The Lexington Democrat said Speaker Hiett’s plan is full of examples of log-rolling issues into a single proposal when those issues do nothing but insert politics into what, thus far, has been a clean process.
“Allowing Oklahoma State University to buyout Langston University’s interests in Tulsa has absolutely nothing to do with whether there are leaking roofs and overcrowded classrooms on college campuses from Miami to Altus,” Hobson said.
Hiett’s assertion that his plan will end the diversion of money from the leaking underground petroleum storage tank clean-up fund to pay for capital projects at OU and OSU is misleading, Hobson said.
In 2002, the Legislature voted to redirect a portion of the revenue designated for storage tank clean-up to pay for the construction of a state-of-art weather research center at the University of Oklahoma and cutting-edge research facilities to study defenses against bio-terrorism at Oklahoma State University.
“But that so-called diversion is already scheduled to end early next year and all of the revenue will once again be available for use in cleaning up leaking underground petroleum storage tanks. Whether excess funds from a special 1-cent gasoline tax should be used to pay for bridge and road maintenance is another issue unrelated to the capital needs of our colleges and universities. It should be considered separately,” Hobson said.
Hobson admitted he’s skeptical about some of Hiett’s proposals.
He said he thinks Hiett’s plan is headed down a “slippery slope” by allowing the University of Oklahoma and Oklahoma State University to issue debt without legislative approval.
“For the last two years, Representative Hiett fought to keep Oklahomans from getting to vote on a state lottery, a tribal gaming proposal and an increase in the cigarette tax. He always said he was sent to the Legislature to make those decisions for the people.

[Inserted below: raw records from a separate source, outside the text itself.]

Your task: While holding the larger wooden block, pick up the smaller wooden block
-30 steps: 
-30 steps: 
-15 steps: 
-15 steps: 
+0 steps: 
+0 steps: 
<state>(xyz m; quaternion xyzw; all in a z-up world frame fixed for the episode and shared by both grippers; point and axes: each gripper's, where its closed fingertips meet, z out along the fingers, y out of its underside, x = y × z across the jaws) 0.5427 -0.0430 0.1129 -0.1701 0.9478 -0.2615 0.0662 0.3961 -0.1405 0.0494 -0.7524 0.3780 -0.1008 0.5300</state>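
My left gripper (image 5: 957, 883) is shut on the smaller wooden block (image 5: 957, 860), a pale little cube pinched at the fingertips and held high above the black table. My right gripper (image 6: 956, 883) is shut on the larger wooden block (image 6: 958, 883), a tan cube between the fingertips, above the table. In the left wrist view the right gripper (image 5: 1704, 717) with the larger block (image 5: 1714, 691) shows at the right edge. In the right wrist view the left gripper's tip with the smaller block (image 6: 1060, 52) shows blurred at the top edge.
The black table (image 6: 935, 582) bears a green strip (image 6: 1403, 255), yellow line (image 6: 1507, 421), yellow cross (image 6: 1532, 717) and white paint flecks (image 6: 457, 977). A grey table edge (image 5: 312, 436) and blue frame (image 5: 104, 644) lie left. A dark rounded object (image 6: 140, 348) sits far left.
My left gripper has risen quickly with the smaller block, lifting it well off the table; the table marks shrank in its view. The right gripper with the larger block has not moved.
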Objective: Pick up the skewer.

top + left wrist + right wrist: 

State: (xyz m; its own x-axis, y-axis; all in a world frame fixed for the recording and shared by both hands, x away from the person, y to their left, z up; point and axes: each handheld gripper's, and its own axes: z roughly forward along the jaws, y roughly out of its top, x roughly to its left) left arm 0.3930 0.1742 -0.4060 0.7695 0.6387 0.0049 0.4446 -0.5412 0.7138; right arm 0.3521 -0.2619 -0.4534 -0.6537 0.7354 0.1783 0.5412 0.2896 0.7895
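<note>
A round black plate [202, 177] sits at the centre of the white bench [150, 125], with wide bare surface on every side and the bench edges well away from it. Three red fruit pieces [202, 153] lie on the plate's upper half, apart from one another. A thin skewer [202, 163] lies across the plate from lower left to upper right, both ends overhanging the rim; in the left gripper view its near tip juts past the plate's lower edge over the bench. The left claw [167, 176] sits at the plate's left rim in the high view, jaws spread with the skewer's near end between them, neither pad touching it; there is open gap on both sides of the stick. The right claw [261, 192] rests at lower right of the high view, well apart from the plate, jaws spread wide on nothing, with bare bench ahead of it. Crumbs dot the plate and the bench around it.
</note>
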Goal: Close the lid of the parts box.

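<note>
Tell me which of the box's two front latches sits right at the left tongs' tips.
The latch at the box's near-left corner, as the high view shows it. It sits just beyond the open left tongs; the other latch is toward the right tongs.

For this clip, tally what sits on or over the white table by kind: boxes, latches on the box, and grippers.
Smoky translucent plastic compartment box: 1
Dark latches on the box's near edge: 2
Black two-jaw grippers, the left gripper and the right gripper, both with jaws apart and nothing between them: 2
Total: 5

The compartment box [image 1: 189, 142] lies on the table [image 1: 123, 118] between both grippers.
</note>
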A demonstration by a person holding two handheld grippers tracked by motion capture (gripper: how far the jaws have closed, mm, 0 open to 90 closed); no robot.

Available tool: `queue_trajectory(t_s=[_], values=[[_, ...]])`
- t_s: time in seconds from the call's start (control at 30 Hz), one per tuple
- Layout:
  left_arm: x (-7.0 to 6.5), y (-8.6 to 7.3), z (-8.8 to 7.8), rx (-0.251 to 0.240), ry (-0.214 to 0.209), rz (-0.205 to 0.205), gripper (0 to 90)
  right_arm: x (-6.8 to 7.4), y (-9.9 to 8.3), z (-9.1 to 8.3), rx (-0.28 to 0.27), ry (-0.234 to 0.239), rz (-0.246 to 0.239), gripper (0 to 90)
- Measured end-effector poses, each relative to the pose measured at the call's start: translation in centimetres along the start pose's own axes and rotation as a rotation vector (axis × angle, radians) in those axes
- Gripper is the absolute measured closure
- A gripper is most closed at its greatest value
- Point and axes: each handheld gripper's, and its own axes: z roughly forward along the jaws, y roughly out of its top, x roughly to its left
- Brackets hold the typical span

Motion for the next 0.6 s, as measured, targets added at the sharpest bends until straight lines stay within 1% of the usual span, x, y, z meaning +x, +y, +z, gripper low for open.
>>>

“Now that he’s Speaker, he wants to abdicate all legislative responsibility and allow the state’s two largest universities to go into debt on their own. I believe the public sent me here to keep an eye on its money, but if Speaker Hiett honestly wants to explore that option we should do so independent of the bond proposal now on the table,” Hobson said.
Hobson said the Speaker’s suggestion that OU and OSU issuing bonds on their own, or regional universities drawing on a “bond bank,” would get lower interest rates than the state as a whole is just not true.
“The full faith and credit of the State of Oklahoma is what will ensure the lowest possible interest rates for a Higher Education bond issue,” he said. “But all of these things are issues that we should consider individually and none of them should be used to delay passage of the Higher Education bond proposal developed by our college presidents.”